Can someone explain the Oil vs Indexes correlation?

Discussion in 'Index Futures' started by fseitun, Dec 20, 2006.

  1. fseitun

    fseitun

    In a previous thread, I read someone mentioned that ER2 is positively correlated with oil.

    I too have noticed this type of correlation, yet after I did some research into Russell 2000 composition, I have found out that:

    Sector % of Index

    Financial Services 21.4%
    Industrial Materials 14.9%
    Healthcare 12.4%
    Business Services 10.6%
    Hardware 9.9%
    Consumer Services 9.0%
    Consumer Goods 5.3%
    Software 4.9%
    Energy 4.8%
    Utilities 3.0%


    According to the above numbers, oil would directly impact the Energy sector, which accounts for 4.8%.

    The financial services, industrial materials and healthcare sectors count for much more than Energy sector.

    Why do we have a direct correlation between ER2 and oil then?
     
  2. the common denominator you're looking for is probably the US dollar. if the dollar is falling, everything priced in dollars is rising assuming a constant 'real' asset value
     
  3. that was me that mentioned ER2's correlation

    the REASON is that ER2 is disproportionately (compared to YM or ES) composed of stocks that are in the oil industry and/or leveraged to oil

    it's HARDLY a proxy for crude prices, but -- for example - if oil is down HARD for the day (2%+), ER2 is not gonna be strong.
     
  4. fseitun

    fseitun

    Thanks.

    With "stocks leveraged to oil" you mean those stocks whose PnL is affected by oil prices, like transportation for example?
     
  5. There is not always going to be a direct correlation, so keep that in mind.
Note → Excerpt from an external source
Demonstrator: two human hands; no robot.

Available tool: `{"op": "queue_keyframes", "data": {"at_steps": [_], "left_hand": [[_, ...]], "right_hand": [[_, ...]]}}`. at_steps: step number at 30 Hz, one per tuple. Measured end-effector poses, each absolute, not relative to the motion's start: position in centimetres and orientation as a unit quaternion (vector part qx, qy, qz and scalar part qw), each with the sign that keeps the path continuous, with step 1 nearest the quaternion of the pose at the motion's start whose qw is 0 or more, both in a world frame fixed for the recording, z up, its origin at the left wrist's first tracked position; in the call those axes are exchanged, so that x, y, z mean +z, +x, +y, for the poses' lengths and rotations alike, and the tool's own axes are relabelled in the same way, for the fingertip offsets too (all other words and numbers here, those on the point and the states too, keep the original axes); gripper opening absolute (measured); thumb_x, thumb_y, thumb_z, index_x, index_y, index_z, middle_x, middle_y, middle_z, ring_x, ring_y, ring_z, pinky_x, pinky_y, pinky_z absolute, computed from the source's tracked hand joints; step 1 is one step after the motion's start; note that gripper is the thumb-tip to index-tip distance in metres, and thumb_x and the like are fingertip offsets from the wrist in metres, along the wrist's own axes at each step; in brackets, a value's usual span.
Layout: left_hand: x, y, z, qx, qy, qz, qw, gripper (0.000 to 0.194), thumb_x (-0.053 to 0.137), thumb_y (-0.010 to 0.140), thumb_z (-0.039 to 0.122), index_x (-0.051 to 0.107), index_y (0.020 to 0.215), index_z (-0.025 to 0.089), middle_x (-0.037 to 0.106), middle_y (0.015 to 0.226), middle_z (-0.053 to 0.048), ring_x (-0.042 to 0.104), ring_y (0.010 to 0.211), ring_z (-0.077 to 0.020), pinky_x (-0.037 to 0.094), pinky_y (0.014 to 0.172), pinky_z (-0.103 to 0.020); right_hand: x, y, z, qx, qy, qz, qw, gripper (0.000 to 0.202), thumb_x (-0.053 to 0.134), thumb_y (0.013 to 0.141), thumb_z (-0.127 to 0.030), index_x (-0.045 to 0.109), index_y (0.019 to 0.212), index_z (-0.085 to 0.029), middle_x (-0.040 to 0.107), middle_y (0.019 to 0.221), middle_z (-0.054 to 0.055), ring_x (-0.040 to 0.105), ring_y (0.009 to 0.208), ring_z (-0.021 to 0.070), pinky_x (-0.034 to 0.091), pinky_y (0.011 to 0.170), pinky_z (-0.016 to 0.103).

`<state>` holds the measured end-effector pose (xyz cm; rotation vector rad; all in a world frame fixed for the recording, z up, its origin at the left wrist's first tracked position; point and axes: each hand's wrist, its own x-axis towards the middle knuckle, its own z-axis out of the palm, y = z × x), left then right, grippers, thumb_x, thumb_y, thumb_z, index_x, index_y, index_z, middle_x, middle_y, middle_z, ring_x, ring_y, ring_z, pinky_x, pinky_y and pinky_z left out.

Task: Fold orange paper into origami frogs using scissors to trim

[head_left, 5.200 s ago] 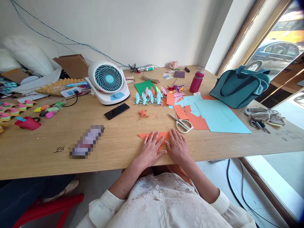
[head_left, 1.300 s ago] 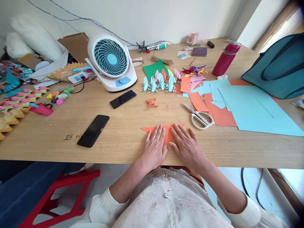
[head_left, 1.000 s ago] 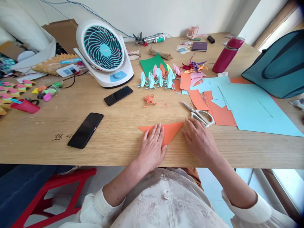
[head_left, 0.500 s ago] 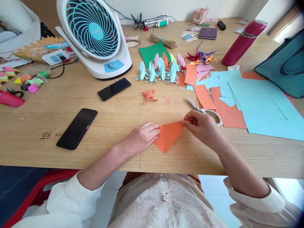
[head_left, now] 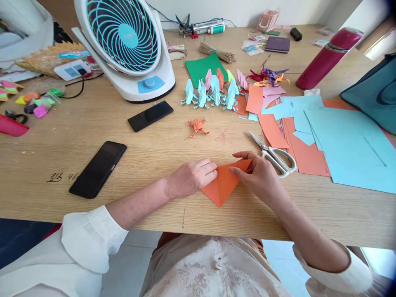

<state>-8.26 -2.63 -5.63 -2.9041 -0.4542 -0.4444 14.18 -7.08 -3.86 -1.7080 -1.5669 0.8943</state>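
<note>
A folded orange paper (head_left: 222, 187), triangular with its point towards me, lies on the wooden table near the front edge. My left hand (head_left: 198, 175) has its fingers together, gripping the paper's upper left part. At the upper right corner, my right hand (head_left: 255, 173) holds the paper between thumb and fingers. Scissors (head_left: 276, 159) with white handles lie just right of my right hand. Beyond the hands sits a small orange folded figure (head_left: 198, 127). Several light blue folded figures (head_left: 215, 93) stand farther back.
Two black phones (head_left: 98, 169) (head_left: 150, 116) lie at left, near a white fan (head_left: 161, 62). Orange sheets (head_left: 274, 130) and large light blue sheets (head_left: 355, 144) cover the right side. A red flask (head_left: 324, 62) and a teal bag (head_left: 374, 90) stand behind.
My right thumb has moved inward over the paper's right part, and the index finger has lifted away from it. The view has shifted slightly, showing more of the scissors' handles.
</note>
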Motion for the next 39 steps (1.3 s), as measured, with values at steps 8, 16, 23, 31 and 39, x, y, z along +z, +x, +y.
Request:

Right now there might be a correlation, but it will not last long, so be prepared for the correlation to eventually fail.
     
  6. mrmoose

    mrmoose

    i allways thought that a good idea for an index or an etf was the ES ex oil
     
  7. the question got me curious so i just ran a quick corr matrix on a year of close prices for er2, qm and dxy. both er2 and qm corr more strongly to the dollar then they do to each other. fwiw..
     
  8. the dollar is often an indicator for many commodities, fwiw.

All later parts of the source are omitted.